I am so behind. On everything in my life. And it seems as if God is okay with that. As if maybe he wants me to slow down. I have to make a statement before I continue: I love my life. There was a time when I wondered if I would ever have children. I never would have imagined 4 beautiful, healthy children would be mine. So, this is not complaining in any way-in case it takes on the tone that makes you wonder....It's not. My life is grand.
:: my house is a mess.
:: my hair has not been cut/trimmed/anything since December and
:: my high-lights...I can't remember when they were done. Let's just say that if I get my hair trimmed...they will be gone.
:: my toe nails are chipped (ha! ok a little more than chipped).
:: my van has not been washed in over a year I think (I vacuum it in case you're wondering, just not been washed).
:: my blog...yeah, if anyone is still here reading it's a miracle since I never find time to write anything coherent any more.
There are more projects than I can shake a stick at at this point and all of them seem to need more than I can give. Ie: knowhow! Each project seems simple until I hit a road block.
:: my garden needs a trellis for my cute little cucumber plants to climb on.
:: my front yard needs some major tlc. I mow it. I dream of landscaping.
:: we have a new bunny that will soon need a hutch. It has to be built.
:: my living room is in shambles. I decided to remove the paneling before our new furniture arrived. Behind it (much to my dismay) was all sorts of wallpaper in various shades of coming off. And funky texturing. I now see why they paneled it. And I wish I had left well enough alone. Oh, and guess what? The furniture is here. Waiting at the warehouse. For over a week now. I'm sure it's beautiful. In the warehouse.

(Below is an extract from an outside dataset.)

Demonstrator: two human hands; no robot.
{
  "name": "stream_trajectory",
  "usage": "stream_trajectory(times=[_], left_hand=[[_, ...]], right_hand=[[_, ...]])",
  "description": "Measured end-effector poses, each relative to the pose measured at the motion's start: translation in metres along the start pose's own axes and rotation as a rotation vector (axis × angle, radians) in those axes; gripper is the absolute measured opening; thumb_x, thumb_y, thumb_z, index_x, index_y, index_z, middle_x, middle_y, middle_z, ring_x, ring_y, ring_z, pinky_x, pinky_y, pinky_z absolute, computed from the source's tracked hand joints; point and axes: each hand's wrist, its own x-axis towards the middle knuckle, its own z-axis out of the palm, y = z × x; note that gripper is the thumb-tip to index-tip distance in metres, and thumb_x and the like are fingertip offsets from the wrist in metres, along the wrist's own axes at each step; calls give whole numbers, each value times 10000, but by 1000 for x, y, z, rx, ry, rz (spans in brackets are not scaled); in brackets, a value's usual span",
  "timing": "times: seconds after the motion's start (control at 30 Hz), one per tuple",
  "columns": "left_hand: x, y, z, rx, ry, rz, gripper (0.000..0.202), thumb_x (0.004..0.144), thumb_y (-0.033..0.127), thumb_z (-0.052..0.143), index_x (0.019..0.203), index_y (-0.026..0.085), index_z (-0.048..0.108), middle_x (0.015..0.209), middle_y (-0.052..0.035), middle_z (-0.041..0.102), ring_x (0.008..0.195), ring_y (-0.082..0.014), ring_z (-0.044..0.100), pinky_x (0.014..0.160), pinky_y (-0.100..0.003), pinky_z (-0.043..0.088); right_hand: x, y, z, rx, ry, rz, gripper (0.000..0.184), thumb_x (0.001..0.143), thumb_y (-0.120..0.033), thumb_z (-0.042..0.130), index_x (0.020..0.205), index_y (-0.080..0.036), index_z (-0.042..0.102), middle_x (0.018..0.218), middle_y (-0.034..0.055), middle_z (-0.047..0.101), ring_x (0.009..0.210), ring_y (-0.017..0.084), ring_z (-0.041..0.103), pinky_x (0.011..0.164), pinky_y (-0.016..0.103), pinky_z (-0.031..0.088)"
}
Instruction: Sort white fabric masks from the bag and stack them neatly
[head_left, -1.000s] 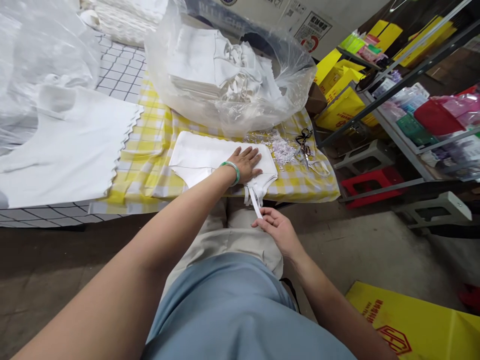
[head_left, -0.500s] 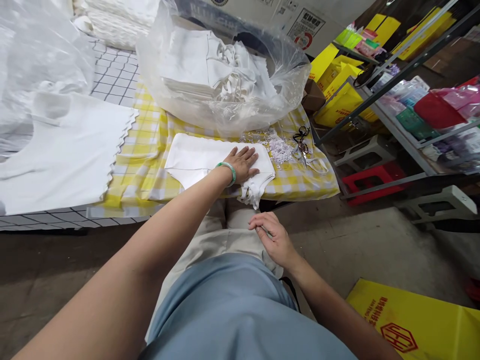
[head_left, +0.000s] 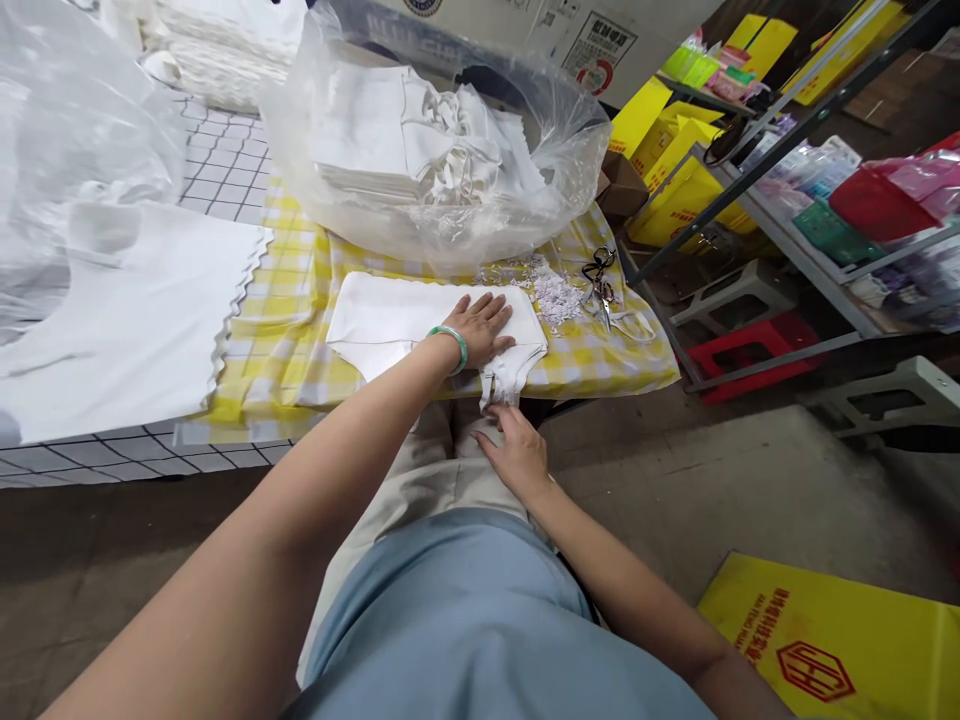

Part of my problem is that my parents are mia. We had a family issue come up that they needed to be in Florida for. At the drop of a hat. They've now been gone about 2 weeks. With no end in sight. Sigh....It's not their choice either. It's very hard on everyone-least of all me probably. I actually can't even go get said furniture because I need a....TRUCK!
In the midst of all this going on (a lot of it my doing by the way--starting too many things at once) I keep having the weirdest things happening. Ok, some of them aren't weird, but the weirdness of the one that is weird is enough for all of it. I hurt my back while working out. The day my back was better I was pulling nails in my living room (remember that project?) and hit my eye with a hammer. Yes. That's the weird one. The claw slipped off of the nail and the handle or the hammering part (not sure which) slammed into my eyeball. It hurt. I had to go to the ophthalmologist! I don't recommend doing that-the hammer part, the ophthalmologist was fine although expensive. Thankfully all is well. It took a very short time for it to heal and the bruising was minimal. Then I hurt my back again (see why I think God wants me to slow down??). Not that he's striking me with these things, just allowing me some down time...whether I want it or not. So, when I get things in order...and figure out how to manage my time I plan to come back here and start writing. I miss it.